National

Carney’s electricity bet could shape Canada’s next economy

Last week, Prime Minister Mark Carney released Canada’s new National Electricity Strategy. His plans come at a moment when the country is being forced to think more seriously about power. Not just how much electricity we produce, but whether we can build enough of it, move it across the country, and do it quickly enough to support the industries that will define Canada’s next stage of growth.

The federal government’s plan, Powering Canada Strong, aims to double Canada’s electricity grid capacity by 2050 through investments in generation, transmission, distribution, storage and grid modernization. Ottawa says the strategy could lower total energy costs for seven in 10 households and deliver up to $15 billion in total energy savings by 2050. 

Canada has never really had a problem identifying its challenges. Governments have known for years that the country needs faster project approvals, stronger interprovincial infrastructure, more skilled trades workers, and a better way to turn natural advantages into sustained economic growth. The harder part has always been execution.

That is the real test for this strategy. It is one thing to say Canada must double the grid by 2050. It is another thing to get new generation built, transmission lines approved, skilled workers trained, provinces aligned, Indigenous partners at the table, and private capital moving at the speed required.

The pressure on the system is already building. The strategy points to electric vehicles, housing growth, critical minerals, battery manufacturing, advanced manufacturing and artificial intelligence as major drivers of future electricity demand. Ontario alone is expected to see electricity demand grow by about 75 percent by 2050, a reminder that this is not some distant theoretical policy issue. 

Artificial intelligence may be the most immediate example of why electricity policy is now economic policy. Data centres, compute infrastructure, and AI systems require enormous amounts of reliable power, and the federal strategy directly identifies AI data centres as part of the “digital backbone” of the modern economy. 

That gives Canada a real opening. The country has a relatively clean electricity grid, cooler weather that can help with data centre operations, and a growing base of companies working in AI, cybersecurity, cloud infrastructure and digital services. But those advantages only matter if Canada can match them with enough power and a clear strategy for capturing the value of the AI economy.
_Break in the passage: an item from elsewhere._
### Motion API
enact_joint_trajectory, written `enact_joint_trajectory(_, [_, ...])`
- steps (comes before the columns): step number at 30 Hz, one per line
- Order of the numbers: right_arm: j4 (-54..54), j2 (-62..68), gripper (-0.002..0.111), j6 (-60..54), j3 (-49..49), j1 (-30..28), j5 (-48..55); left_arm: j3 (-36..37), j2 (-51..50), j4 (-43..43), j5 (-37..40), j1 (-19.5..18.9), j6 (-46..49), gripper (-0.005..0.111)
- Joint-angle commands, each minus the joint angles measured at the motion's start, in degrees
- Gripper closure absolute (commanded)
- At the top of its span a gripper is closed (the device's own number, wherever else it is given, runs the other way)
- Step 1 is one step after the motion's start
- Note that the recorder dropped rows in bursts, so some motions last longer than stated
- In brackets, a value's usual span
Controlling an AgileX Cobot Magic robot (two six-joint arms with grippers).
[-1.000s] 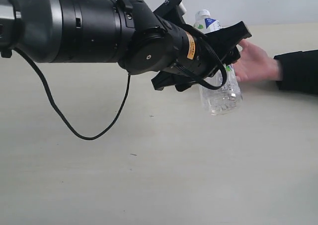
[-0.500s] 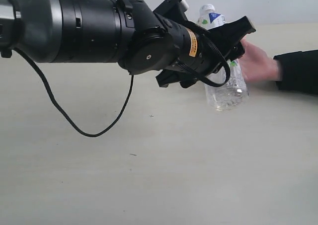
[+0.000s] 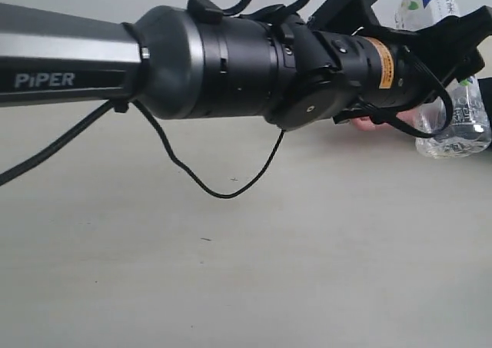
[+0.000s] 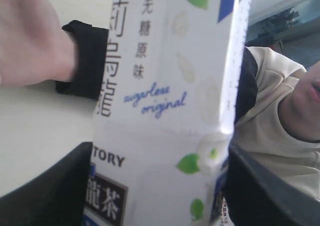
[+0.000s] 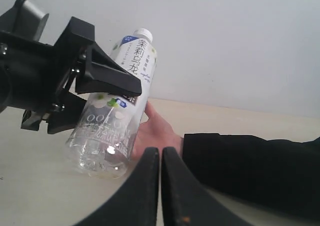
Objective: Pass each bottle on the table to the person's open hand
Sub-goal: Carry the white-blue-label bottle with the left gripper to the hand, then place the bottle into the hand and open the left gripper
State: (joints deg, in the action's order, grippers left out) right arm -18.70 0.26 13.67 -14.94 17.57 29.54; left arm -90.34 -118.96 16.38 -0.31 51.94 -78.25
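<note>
One clear bottle (image 3: 455,121) with a white label, dark print and small green leaves hangs tilted at the far right of the exterior view. My left gripper (image 3: 465,52) is shut on its labelled middle, and the label (image 4: 165,111) fills the left wrist view between the black fingers (image 4: 45,191). The person's open hand (image 5: 156,131), with a black sleeve cuff (image 4: 82,59), lies palm up on the table (image 3: 231,271) right behind the bottle's base. My right gripper (image 5: 160,153) is shut on nothing, low and near the sleeve. No other bottle is in view.
My left arm (image 3: 231,64) spans the exterior view and hides most of the hand. Its cable (image 3: 215,187) droops toward the table. The black sleeve (image 5: 250,166) lies along the table. A person in a cream top (image 4: 285,126) sits behind.
My left arm has carried the bottle to the right, past the person's palm, and now covers most of the hand in the exterior view. The grip on the bottle is unchanged.
</note>
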Motion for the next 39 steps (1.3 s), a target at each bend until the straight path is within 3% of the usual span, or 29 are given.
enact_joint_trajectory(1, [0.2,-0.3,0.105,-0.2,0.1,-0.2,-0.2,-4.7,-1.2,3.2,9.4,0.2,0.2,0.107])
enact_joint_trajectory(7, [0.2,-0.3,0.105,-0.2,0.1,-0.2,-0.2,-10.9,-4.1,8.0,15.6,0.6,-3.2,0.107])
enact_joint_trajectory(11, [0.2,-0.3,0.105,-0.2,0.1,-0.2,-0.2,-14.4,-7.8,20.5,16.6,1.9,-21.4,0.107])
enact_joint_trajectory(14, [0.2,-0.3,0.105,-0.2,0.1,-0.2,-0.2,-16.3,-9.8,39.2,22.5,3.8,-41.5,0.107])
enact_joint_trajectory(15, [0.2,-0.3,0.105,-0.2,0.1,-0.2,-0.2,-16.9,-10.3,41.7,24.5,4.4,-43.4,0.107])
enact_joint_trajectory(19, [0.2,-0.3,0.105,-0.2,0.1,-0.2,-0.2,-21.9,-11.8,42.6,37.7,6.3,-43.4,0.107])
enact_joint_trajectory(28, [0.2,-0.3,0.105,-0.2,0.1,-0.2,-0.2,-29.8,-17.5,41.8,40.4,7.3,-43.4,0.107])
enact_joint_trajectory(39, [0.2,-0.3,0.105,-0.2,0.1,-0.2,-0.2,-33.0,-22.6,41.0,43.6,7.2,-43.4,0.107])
This is where the electricity strategy feels like a good first step, but not the full answer. Canada still needs a refreshed AI strategy that connects compute, data centres, commercialization, procurement and domestic adoption. Building the power supply for AI is important, but Canada should not settle for being a low-cost plug-in for someone else’s digital economy.

The same point applies beyond AI. The global push toward electric vehicles, battery supply chains, critical mineral mining and cleaner industrial production plays to many of Canada’s natural strengths. We have the minerals, the energy resources, the engineering talent, and in some regions, the clean power needed to compete.

The strategy’s focus on connecting fragmented provincial grids is especially important. Canada’s electricity system has long been shaped by provincial boundaries, with many grids trading more easily with the United States than with each other. 

Greater grid connectivity will not be easy. Transmission projects are expensive, politically difficult and often slow to approve. But if Canada is serious about building a more productive and resilient economy, moving power more efficiently across regions has to be part of the answer.

The opportunity in front of Canada is significant. Electricity can support AI infrastructure, EV manufacturing, critical minerals, northern development, energy exports and broader industrial growth. But the strategy will only matter if it leads to projects being built, businesses being supported, and investment being unlocked.

Canada is good at producing strategies. The next few years will show whether it can produce enough power to match its ambitions.